MARÍA ANTONIETA

María Antonieta, una Reina en desgracia.

Ya caída, le escribió a su amiga la Princesa de Lamballe: “en la desgracia es donde más se siente lo que cada cual es”.

La bella cabeza de la Princesa, convertida en el horror de una Gorgona, sería paseada clavada en una pica por la turba de caníbales revolucionarios quienes dominaban las calles de París en ese otoño aciago, cuando llegó la hora sangrienta en el festín de los resentimientos.

Chamfort, en Cuadros Históricos de la Revolución Francesa, exclama ante la circunstancia de los reyes destronados y prisioneros: “¡Tanta grandeza caída en el más espantoso de los destinos!”.

Frase mejor aplicada quizás a la Reina que a ese hombre bondadoso y bonachón de Luis XVI, de quien Albert Camus dice, a contrapelo de los lugares comunes, que constituye una vergüenza reivindicar su muerte como el nacimiento de los tiempos modernos.

El Rey era débil de carácter y la debilidad en el poder cocina su propia descomposición, tanto como el exceso de la fuerza lo hace también; el ejercicio eficiente del poder no tiránico representa siempre el arte del equilibrio entre la ley y el riesgo, entre la audacia y el logro.
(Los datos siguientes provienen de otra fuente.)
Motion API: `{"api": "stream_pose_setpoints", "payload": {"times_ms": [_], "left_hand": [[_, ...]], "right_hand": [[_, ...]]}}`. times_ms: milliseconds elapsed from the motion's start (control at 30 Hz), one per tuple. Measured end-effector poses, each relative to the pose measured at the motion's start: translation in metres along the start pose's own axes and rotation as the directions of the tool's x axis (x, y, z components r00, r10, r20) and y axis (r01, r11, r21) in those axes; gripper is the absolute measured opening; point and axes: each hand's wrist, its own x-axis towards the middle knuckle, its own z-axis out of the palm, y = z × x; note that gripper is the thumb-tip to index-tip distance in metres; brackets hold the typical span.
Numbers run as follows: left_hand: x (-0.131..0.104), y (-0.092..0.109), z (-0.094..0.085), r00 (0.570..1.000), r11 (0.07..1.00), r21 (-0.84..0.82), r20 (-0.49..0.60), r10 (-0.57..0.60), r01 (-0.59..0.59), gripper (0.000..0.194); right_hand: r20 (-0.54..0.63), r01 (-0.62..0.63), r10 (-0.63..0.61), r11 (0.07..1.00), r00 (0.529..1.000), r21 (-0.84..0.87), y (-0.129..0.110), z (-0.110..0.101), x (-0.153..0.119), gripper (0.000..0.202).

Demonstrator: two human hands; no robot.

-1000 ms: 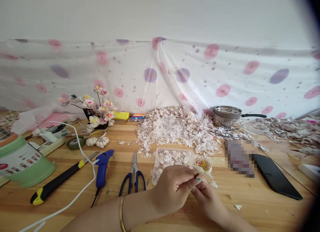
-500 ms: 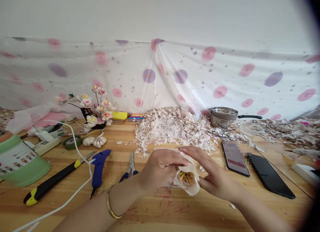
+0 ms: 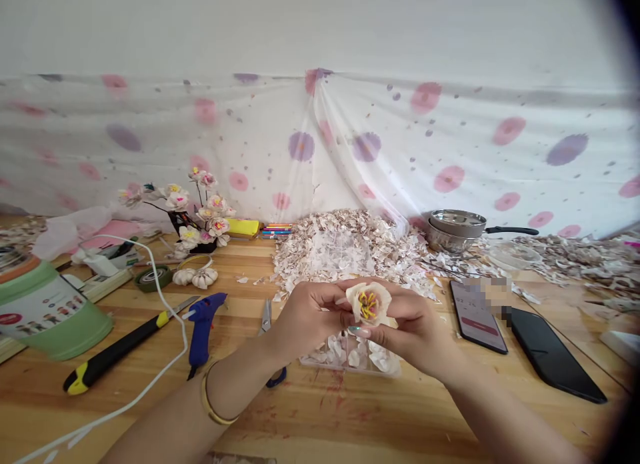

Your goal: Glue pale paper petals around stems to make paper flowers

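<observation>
Between my hands is a cream-white handmade flower (image 3: 369, 301) with yellow and pink stamens, its open face turned toward me. My left hand (image 3: 313, 317) pinches it from the left, with a gold bangle on that wrist. My right hand (image 3: 417, 321) closes on its right side, thumb below the bloom and fingers partly hidden behind it. The flower's base is hidden. Just under my hands lies a clear compartment box (image 3: 345, 369) holding pale, papery petals. Scissors (image 3: 266, 315) with dark blue handles lie partly covered by my left forearm.
A blue glue gun (image 3: 201, 337), its white cord and a utility knife (image 3: 115, 347) lie left, near a green tub (image 3: 75, 317). Behind are a papery flake pile (image 3: 300, 251), flower arrangement (image 3: 193, 211) and steel bowls (image 3: 456, 231). Two phones (image 3: 477, 317) lie right.
Both hands have lifted the flower up and slightly away from me, turning its face more toward me. The petal-filled box beneath has come into view.
</observation>
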Motion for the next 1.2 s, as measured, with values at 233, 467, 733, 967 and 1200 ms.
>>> {"api": "stream_pose_setpoints", "payload": {"times_ms": [233,467,733,967,1200], "left_hand": [[0.001,-0.005,0.006,0.991,0.982,-0.137,-0.013,-0.130,0.127,0.020],[-0.001,-0.008,0.006,0.869,0.788,-0.366,0.199,-0.454,0.495,0.030],[0.003,-0.005,0.006,0.847,0.766,-0.389,0.074,-0.527,0.511,0.040],[-0.002,-0.010,0.011,0.882,0.820,-0.339,0.071,-0.466,0.461,0.039],[-0.001,-0.013,0.010,0.911,0.868,-0.279,0.080,-0.405,0.411,0.030]], "right_hand": [[-0.096,-0.013,0.008,0.999,0.995,-0.050,0.006,0.009,0.000,0.016],[-0.038,-0.380,0.413,0.866,0.910,0.325,0.015,0.013,-0.001,0.018],[-0.183,-0.468,0.616,0.730,0.766,0.498,0.020,0.018,-0.004,0.028],[-0.224,-0.509,0.614,0.769,0.757,0.386,0.012,0.014,-0.004,0.030],[-0.175,-0.508,0.573,0.804,0.801,0.309,0.002,0.007,-0.007,0.024]]}}
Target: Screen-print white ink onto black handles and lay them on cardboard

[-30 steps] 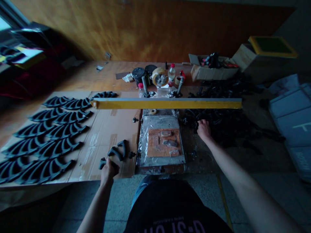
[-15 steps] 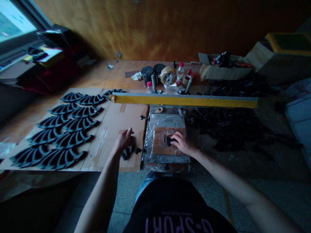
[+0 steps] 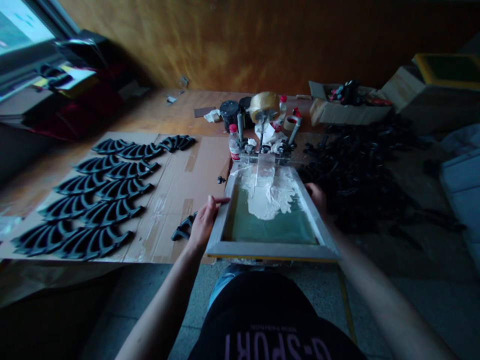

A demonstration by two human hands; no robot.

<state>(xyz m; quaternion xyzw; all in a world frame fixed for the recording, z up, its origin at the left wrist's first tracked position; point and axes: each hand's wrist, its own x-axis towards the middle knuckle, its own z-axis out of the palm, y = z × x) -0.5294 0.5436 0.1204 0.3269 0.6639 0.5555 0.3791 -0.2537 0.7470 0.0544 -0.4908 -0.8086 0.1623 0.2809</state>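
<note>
A screen-printing frame lies lowered in front of me, with pale rails and greenish mesh. Thick white ink is spread over the far half of its mesh. At the left rail is my left hand, its fingers at the edge and the thumb raised. My right hand grips the opposite rail; its fingers are partly hidden. A translucent squeegee blade stands in the ink, below a roll of tape. Several black curved pieces lie beside my left hand. The jig under the frame is hidden.
Rows of black curved pieces cover the left of a cardboard sheet. A dark heap of similar pieces lies to the right. Bottles, black tubs and an open carton stand behind.
The raised frame has swung down over the jig, covering it and the piece there. My right hand has left that piece for the right rail; my left hand has moved to the left rail.
</note>
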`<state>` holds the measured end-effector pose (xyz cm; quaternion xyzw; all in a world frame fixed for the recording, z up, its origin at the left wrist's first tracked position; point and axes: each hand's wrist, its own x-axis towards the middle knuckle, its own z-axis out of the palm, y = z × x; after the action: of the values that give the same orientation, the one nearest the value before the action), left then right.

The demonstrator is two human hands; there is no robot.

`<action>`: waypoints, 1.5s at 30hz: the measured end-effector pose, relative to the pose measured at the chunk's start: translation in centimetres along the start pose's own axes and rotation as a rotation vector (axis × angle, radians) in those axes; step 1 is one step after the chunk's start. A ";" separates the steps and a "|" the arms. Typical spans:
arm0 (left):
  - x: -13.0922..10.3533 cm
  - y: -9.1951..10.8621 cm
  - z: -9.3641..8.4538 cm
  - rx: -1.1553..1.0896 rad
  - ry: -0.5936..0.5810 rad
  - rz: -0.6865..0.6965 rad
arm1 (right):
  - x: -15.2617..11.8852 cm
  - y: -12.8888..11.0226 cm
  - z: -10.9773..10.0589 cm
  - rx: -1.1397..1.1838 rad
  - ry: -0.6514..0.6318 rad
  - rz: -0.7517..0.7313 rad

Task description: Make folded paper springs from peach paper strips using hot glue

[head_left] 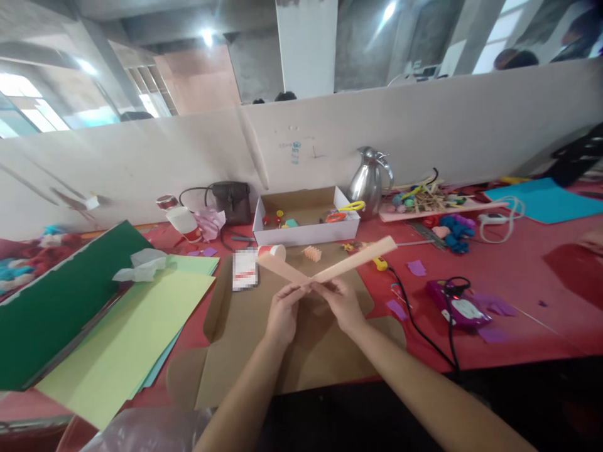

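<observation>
My left hand (285,309) and my right hand (340,302) meet over a flattened brown cardboard box (245,351). Their fingers pinch two peach paper strips (355,258) where the ends join; the strips spread apart in a V, one up to the left, the longer one up to the right. Whether it is one folded strip or two, I cannot tell. Just beyond lies a small pleated peach paper piece (311,253) on the cardboard. Left of it are a white roll with a red label (272,253) and a blurred white card (245,270).
Green and yellow paper sheets (136,320) lie left, beside a green board (70,301). Behind stand a white open box (306,235) with scissors, a steel jug (368,179) and a dark bag (230,202). At right sit a purple device (459,304) with black cable and yarn (455,235).
</observation>
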<state>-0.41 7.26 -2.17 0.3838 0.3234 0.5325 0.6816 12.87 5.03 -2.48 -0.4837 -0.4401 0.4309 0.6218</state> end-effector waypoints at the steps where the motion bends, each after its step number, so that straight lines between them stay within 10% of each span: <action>1: 0.0 0.0 0.0 0.020 -0.004 0.010 | 0.1 0.1 -0.2 0.003 -0.004 0.006; 13: 0.2 0.0 -0.1 0.059 0.142 -0.050 | 0.1 -0.3 -0.2 0.078 -0.211 0.053; 45: 0.0 0.3 -1.4 0.116 0.043 -0.145 | 0.1 -0.1 -0.6 0.025 -0.157 0.063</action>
<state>-1.69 7.59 -2.60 0.3869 0.3951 0.4702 0.6879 13.47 5.00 -2.48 -0.4543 -0.4665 0.4922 0.5777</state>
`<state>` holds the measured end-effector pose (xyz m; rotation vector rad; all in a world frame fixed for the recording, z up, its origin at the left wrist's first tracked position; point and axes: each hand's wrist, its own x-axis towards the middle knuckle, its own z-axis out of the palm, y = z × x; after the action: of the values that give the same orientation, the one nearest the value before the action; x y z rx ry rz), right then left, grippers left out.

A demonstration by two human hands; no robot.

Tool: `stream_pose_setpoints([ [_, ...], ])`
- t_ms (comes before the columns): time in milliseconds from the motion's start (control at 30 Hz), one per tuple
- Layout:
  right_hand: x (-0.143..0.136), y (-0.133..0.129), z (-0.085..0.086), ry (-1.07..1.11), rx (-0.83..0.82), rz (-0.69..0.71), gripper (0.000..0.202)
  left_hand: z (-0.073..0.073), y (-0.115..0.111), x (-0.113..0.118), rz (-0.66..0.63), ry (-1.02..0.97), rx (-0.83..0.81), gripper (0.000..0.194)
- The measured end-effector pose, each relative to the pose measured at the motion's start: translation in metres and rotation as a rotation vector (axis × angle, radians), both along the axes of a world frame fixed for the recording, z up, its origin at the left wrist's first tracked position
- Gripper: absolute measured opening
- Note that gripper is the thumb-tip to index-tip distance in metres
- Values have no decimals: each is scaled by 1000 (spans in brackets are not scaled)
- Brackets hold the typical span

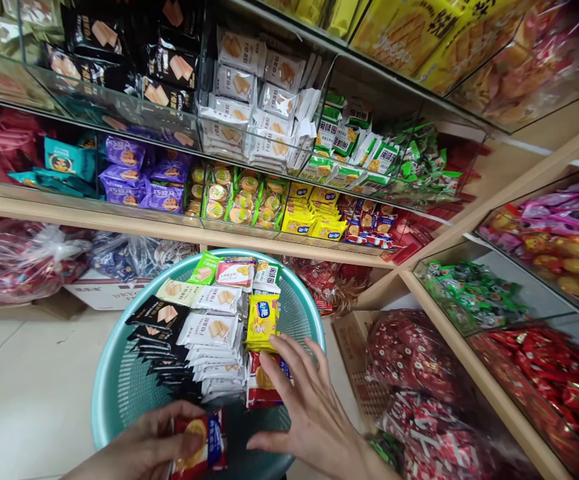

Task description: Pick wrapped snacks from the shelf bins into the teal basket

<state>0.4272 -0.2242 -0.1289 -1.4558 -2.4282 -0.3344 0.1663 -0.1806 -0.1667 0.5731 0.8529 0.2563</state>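
Note:
My left hand point(154, 437) grips a red and blue snack packet point(200, 440) with a round biscuit printed on it, low over the near rim of a teal plastic basket point(107, 393). My right hand point(309, 400) is open, fingers spread, over the basket's right side. Its fingertips reach a yellow packet point(262, 319) and a red packet point(262, 383) beneath it; whether they touch cannot be made out. Rows of white packets point(214, 330) and black packets point(162, 317) lie overlapped in the basket. Green, pink and cream packets lie behind them.
Glass-fronted shelves point(249, 150) with sorted snack packets run across the back. More bins with red packets point(544, 393) stand at the right. Large plastic bags point(419, 347) sit on the floor right of the basket, others point(24, 257) under the left shelf. Pale floor tiles point(34, 380) show at left.

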Motion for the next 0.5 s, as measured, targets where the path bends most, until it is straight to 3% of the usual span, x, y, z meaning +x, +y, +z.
stream_pose_setpoints([
  [167, -1, -1, -6, -29, -4, -19, 94, -19, 5, 16, 20, 16, -77, 27],
  [500, 3, 1, -17, -17, -76, -30, 93, -35, -6, 34, 159, 80, -194, 42],
])
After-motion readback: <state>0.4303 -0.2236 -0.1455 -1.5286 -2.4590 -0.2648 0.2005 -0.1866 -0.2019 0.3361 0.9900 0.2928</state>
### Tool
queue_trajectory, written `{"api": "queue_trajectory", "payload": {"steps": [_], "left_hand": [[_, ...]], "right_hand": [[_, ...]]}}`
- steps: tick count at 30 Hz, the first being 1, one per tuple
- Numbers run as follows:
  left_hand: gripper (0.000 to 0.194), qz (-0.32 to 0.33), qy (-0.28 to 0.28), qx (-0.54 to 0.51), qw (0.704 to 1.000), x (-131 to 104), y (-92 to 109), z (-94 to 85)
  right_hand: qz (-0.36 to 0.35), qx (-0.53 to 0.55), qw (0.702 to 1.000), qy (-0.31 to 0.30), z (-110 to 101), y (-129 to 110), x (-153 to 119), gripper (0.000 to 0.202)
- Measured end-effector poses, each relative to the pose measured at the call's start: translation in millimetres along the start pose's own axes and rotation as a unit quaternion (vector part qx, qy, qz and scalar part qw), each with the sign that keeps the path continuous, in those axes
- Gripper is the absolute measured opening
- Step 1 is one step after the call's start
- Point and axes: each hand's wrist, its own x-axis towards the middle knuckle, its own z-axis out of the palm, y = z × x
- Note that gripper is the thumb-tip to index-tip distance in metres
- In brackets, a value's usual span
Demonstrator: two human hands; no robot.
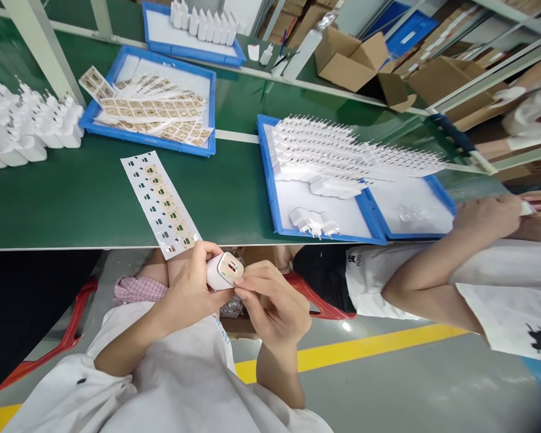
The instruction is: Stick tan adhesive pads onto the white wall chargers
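My left hand is wrapped round a white charger, its port end turned to the right. A tan label lies on that end face, around the ports. The thumb and forefinger of my right hand pinch at the lower right edge of this face; whether they hold the label's edge is too small to tell. Just behind my left hand, a label sheet with tan stickers and cut-out shapes lies on the green table, its near end jutting over the front edge.
A blue tray of label sheets stands at the back left, near white chargers. Another tray holds rows of chargers, beside a further tray. A co-worker's hands are at the right.
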Motion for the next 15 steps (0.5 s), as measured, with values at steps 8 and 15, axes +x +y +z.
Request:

La Reina va del esplendor al derrumbe y mantiene al final la más hermosa serenidad, la de una mártir, especialmente ahí en la soledad de la Conserjería —su última estación como prisionera antes de ir al patíbulo—, linchada su mejor amiga, despojada de sus hijos, asesinado su marido; con la compañía exclusiva de un pequeño perro callejero, único servidor fiel a su lado en esos momentos —le ladraba a cualquiera que se acercara a la celda—, último guardia a su servicio.

Tenía tan sólo dos vestidos de manta para cambiarse después de haber sido la reina de las modas y, de esa manera, la frivolidad le dio paso al recuerdo de sus muertos, encanecida a los 38 años de edad.

Fue tanta su dignidad, su seducción en la caída, que antes de ser encerrada en ese calabozo de la Conserjería, preámbulo de la guillotina, contó con la fidelidad de algunos aristócratas valerosos como el Conde Axel de Fersen, su enamorado secreto y audaz organizador de la fallida fuga de Varennes, o del intrépido Jarjayes quien estuvo a punto de liberarla de la Torre del Temple; también tuvo la adhesión de algunos republicanos como Barnave o Toulan quienes reivindicaron el honor de su tiempo al conspirar y morir por querer salvarla.

La mayor galantería obtenida por María Antonieta fue la de esos republicanos, los cuales, a pesar de sus convicciones ideológicas, se convirtieron con toda la pureza de su ánimo en servidores fieles de la Reina.

Amarrada de las manos la subieron a esa carreta donde apenas podía sostenerse sentada. La precedía un actor a caballo pagado por el regicida Luis Felipe de Orléans, el cual repetía las denostaciones acostumbradas: “¡He aquí a la austríaca! ¡La nueva Mesalina! ¡La hambreadora del pueblo! ¡La perra incestuosa!”.

Si vivió en la frivolidad y la fantasía —esa niña austriaca que llegó a París en un carruaje de cristal, convertida luego por el rumor y la calumnia sin serlo en una mujer cruel y arrogante— ella había pagado ya el precio santificada por el dolor.

Mientras la carreta avanzaba, ella procuraba mirar impasible al cielo sin escuchar el coro infame. Al entregar su cuello al verdugo, se portó como una Reina, dulce Reina de la desolación.

Después Hébert, uno de sus calumniadores —la acusó en el tribunal de haber hecho el amor con su hijo el Delfín de 10 años de edad, una falsa acusación de vileza infinita coronando la marea de malévolas invenciones y libelos que persiguió a María Antonieta todo su reinado—, al ser enviado unos meses después a la guillotina por Robespierre, en forma contrastante respecto a ella, iría temblando de miedo en la carreta, por lo que uno de sus compinches junto a él le dijo: “Hébert, no tiembles que la lengua no te tembló antes”.

Hay tragedia porque hay destino. Hay literatura porque a veces el destino se alza al nivel del símbolo. Los acontecimientos están ahí, con las pasiones que les dieron significado, con los colores de la anécdota, de la vida; aunque en el fondo los personajes se inventan siempre su papel y, sin embargo, es como si narraran la imaginación de un dios, lógico, implacable, pues las cosas sucedieron así porque debieron suceder de esa manera y no de otra, como algo inevitable.

Por siempre para la Reina: un responso, un réquiem, una luz de cirio encendida en el ruego de su alma.